Beginning at the first line of the material, output each line exactly until you reach and include the line containing "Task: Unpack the". Leave every picture out.
"""
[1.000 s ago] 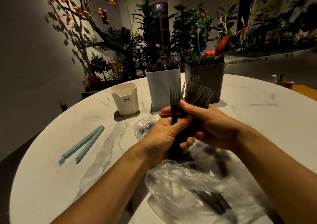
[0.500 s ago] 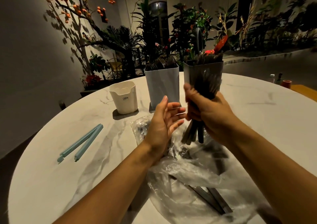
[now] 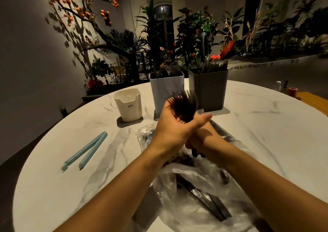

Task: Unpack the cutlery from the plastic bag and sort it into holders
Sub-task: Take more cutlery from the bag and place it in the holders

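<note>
Bundle of dark forks [image 3: 184,105] up over the middle of the round marble table [image 3: 266,134], long axis roughly upright with a slight lean, tines fanned out on top and pointing up and away toward the holders, handle ends poking out below near the wrists. Pretty motion-blurred, so no counting them.

Left hand [image 3: 174,127] cupped around the near-left side of the bundle, fingers fairly straight and pressed flat against the forks, thumb stretched out to the right across the front. Right hand [image 3: 204,139] tucked lower and mostly hidden behind the left one; wrapped round the handles by the look of it, dark handle tips sticking out underneath.

Clear plastic bag [image 3: 195,187] crumpled on the table right below the hands, with more dark cutlery [image 3: 209,201] still inside, lying flat and running diagonally from upper left to lower right.

Behind the forks: light grey holder [image 3: 166,91] with fork tines showing at the rim, dark grey holder [image 3: 209,89] just beside it on the right, also stuffed with dark cutlery. Small cream holder [image 3: 128,104] off to the left, apart from the other two. Blue bag clip [image 3: 85,151] lying open in a V on the left part of the table. Plants [image 3: 195,32] along the wall in back.
</note>
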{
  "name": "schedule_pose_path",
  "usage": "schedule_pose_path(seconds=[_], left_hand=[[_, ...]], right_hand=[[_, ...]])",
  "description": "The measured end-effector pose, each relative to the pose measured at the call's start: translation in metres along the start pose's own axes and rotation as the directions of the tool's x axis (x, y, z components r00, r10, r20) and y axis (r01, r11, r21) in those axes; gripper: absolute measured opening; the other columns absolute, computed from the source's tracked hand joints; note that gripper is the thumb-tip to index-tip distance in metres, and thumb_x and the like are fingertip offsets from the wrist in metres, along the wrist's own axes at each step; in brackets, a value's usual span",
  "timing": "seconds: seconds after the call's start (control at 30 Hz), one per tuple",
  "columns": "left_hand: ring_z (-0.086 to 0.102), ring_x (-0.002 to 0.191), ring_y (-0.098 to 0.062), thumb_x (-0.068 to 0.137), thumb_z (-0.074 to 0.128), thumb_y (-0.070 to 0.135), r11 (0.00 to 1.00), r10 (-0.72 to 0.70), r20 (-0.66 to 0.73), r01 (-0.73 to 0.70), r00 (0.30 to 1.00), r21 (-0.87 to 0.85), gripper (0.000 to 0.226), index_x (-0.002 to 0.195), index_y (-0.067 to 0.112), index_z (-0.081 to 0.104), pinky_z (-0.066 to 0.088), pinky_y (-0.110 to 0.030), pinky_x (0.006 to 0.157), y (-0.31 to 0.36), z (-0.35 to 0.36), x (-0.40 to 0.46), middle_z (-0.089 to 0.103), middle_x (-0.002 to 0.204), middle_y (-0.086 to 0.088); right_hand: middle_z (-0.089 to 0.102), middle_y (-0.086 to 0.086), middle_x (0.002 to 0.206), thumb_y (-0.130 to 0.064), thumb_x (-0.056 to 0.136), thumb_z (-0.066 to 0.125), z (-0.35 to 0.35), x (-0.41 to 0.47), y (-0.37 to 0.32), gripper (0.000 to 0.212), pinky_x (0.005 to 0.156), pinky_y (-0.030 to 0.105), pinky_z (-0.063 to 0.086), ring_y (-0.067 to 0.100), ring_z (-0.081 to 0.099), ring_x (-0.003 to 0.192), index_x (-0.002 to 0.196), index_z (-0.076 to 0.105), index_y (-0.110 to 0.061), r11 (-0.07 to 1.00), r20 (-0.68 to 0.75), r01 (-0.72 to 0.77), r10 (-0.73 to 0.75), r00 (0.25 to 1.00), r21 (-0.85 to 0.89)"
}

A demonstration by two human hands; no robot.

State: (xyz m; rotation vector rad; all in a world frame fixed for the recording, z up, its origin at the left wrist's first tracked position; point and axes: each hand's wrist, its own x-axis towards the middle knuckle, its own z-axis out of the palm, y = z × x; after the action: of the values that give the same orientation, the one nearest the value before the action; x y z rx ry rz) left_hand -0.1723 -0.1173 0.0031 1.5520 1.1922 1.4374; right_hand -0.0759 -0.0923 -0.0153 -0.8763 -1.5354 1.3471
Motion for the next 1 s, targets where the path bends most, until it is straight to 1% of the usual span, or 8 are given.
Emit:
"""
- Exercise solution
[1.000 s ago] 
[0.500 s ago] 
[now] 

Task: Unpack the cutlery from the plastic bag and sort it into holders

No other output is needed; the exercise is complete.